“Suranjit resigns”, the title compelled me to go through the details of the phenomenon I was barely updated of. The media holocaust has offered me the experience once again what I call ‘the paroxysmal outburst of emotion’ i.e. adequate lack of ethical and social judgment. Media in Bangladesh is blessed with very few extraordinary personalities and is endowed with an exponential number of adequately unqualified media workers. Most of the latter group is indeed hard working with an exceptional weakness in crafting a report with sufficient details. Nevertheless, they are invariably and overwhelmingly inclined to “adding” some extra fragrance of their “own” views. News with views is perpetually perilous; Op-Ed section would otherwise remain undiscovered.

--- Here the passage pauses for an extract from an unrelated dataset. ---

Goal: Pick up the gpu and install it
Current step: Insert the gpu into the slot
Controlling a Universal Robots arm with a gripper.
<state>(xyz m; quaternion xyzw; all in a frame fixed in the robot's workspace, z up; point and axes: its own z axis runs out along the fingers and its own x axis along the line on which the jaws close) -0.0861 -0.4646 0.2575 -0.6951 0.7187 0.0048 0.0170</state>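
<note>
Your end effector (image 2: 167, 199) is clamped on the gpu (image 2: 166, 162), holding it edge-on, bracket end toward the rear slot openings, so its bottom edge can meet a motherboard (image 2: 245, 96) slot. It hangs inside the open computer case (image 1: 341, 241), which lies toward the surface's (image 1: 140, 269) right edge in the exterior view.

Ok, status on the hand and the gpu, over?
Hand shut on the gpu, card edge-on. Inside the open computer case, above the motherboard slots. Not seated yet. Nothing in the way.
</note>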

So the story commenced with the April 11 incident — “Ministry car, Tk 70 lakh, some puzzles”. This event inherently demands advanced investigation by an independent (at least theoretically, or should I say hypothetically) team comprising of people with relevant expertise. Even much before the process begun, people started screaming blaming the respective Minister. First of all, such a mischievous activity by someone’s subordinates does not ‘automatically’ justify the allegation against the head; it might be indicative, but certainly not conclusive. Well, then the question is where is the place for what ‘they’ said? These ‘they’ include Mr/s APS, GM and CC. A lot of journalists reported that ‘they’ admitted their tour to the Minister’s residence. This is where social explanation is mandated. The usual phenomenon in Bangladesh, and possibly in the sub-continent as well, is to make sure you are ‘close’ to an influential person to take some advantage, especially when you are in trouble. The ‘trio’ understood pretty well that they were already in trouble, and the best way to get saluted instead is to direct their ‘involvement’ with the Hon’ble Minister’s order/assignment!

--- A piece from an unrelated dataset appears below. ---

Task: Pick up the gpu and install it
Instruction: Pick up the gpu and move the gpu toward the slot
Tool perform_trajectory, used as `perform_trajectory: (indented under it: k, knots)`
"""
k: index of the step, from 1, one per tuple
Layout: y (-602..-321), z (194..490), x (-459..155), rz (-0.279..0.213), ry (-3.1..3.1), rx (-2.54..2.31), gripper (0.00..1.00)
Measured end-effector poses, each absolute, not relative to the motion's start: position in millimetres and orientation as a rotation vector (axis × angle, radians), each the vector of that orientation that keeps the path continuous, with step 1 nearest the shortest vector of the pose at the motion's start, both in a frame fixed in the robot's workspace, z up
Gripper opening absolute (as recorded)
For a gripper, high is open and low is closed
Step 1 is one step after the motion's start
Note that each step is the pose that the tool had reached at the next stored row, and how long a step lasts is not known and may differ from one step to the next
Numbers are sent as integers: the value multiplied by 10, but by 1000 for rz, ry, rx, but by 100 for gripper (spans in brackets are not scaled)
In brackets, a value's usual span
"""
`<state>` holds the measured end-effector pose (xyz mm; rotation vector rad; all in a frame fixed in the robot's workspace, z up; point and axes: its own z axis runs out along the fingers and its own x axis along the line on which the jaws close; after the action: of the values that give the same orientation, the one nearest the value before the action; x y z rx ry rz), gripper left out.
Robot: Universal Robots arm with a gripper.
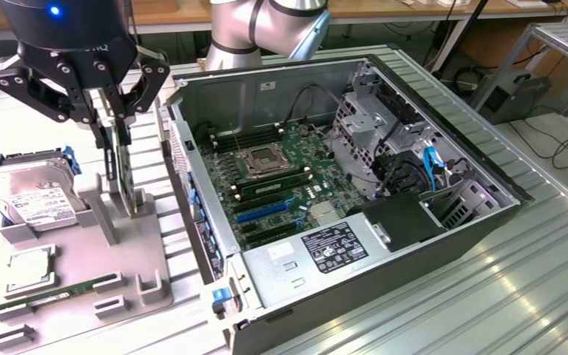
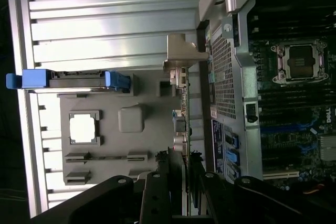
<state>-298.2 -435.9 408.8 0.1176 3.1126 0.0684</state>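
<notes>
The gpu is a thin black card standing on edge over the grey fixture tray. Its lower end sits between the tray's upright posts. My gripper hangs over it at the exterior view's upper left, one finger on each face of the card, shut on its top part. In the wrist view the gpu appears edge-on with its silvery bracket at the far end, and my gripper clamps the near end. The open computer case lies to the exterior view's right, motherboard exposed.
On the tray lie a hard drive, a processor chip and a green memory stick. Blue expansion slots show on the motherboard. The case wall rises close beside the tray. The ribbed metal table spreads around.
</notes>
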Motion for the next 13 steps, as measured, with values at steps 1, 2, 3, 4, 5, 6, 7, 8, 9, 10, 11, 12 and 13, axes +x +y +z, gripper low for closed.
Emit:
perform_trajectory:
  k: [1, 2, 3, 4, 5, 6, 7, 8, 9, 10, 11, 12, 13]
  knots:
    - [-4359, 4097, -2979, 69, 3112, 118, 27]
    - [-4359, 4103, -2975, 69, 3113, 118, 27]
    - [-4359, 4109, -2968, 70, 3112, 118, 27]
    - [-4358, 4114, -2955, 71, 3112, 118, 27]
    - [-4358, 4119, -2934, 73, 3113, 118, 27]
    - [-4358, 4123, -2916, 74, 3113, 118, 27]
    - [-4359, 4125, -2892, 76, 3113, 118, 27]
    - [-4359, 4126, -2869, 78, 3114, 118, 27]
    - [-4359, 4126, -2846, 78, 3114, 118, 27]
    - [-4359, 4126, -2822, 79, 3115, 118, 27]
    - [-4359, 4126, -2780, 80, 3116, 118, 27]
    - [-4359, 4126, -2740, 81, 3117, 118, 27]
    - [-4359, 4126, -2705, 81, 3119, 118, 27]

The next argument arises out of this is, is it under the assumption that the Minister is not involved with this? The unambiguous answer is, ‘No.’ This is well understood given the local context is well deciphered. This is true under both the assumptions that the Minister may or may not be involved with the ‘endeavour’! In either case, you would expect to get ‘extra’ care by the police or other members of law and order enforcement agencies instead of accusing or even suspecting you at all. In the given scenario, the BGB personnel should be appreciated for their exemplary action. However, this would add crucial value to the investigation to know in detail what happened after the trio was detained and what exactly led the BGB authority to free them thereafter. Knowing whether, and if yes to what extent, the Minister was involved with the event would be pivotal in exploring the scenario. Unfortunately, the Minister was accused before showing any solid ground of being so. This is not unfortunate because the Minister was accused of, but because it was premature!
Now, the Minister should have taken much bolder initiative in inviting ‘independent’ team to investigate the matter instead of what he has done. His statement was not even bold enough. His initiative in formulating ‘internal’ investigation team susceptible to unbiased investigation was too customary. All these do not still conclude his connection with the mischief. Yet, something exceptional was expected from him.

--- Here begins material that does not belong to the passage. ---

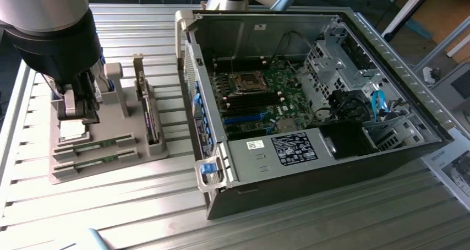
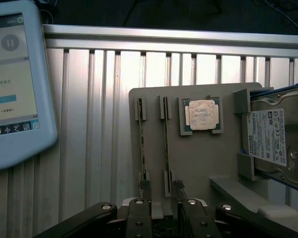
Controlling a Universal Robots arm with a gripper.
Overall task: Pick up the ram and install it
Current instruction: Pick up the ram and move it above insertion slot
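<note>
Tool spread, pinching nothing, poised at the near end of the grey holder tray on the slatted tabletop. The ram stood on edge in its end slots, in line with the gap between the fingers, with its twin just beside. Judged light, stiff, thin and easily cracked, so pinch the flat faces mid-length, gently. Narrow bare tray on either side; processor chip near. Open computer case well apart, its walls crowding the board.

My gripper hangs over the grey plastic holder tray, at the exterior view's left of the open black computer case. In it, two slim green ram sticks lie side by side.
</note>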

The initiative from the Hon’ble Prime Minister in talking to Mr Suranjit was praiseworthy indicating she has at least acknowledged and addressed the issue seriously. Not quite sufficiently addressing many other sophisticated issues including those ‘performed’ by some
other ministries (e.g. Communications, Commerce), Bangladesh Cricket Board, and Dhaka Stock Exchange among others does not indicate that she would not address (or address superficially) all the activities of her fellow colleagues. In cases where the issue is not addressed properly, people conventionally tend to suspect either the involvement (direct or indirect) of the leader with the incident, or conclude (sometimes even erroneously) that the alleged person must have done this (otherwise what is the reason why proper action was not taken). We want to see that our concerns are addressed in return to our explicit support to the authority. Mr Suranjit was not found to be unequivocally bold in his case as well which allowed people to believe that he himself was a part of it. As predictable, many other issues including the well known corruption in the ministry including those from ‘trio’ and from his son have well been detailed in the media. All these must be addressed carefully and fairly. Whether Mr Suranjit was involved or not is subject to investigation. No comment about that at this point. But, quite unconventional though, at last one of our Ministers resigned creating an example.
Congratulations Mr Suranjit on that!
Nazrul Islam is an academician and a researcher.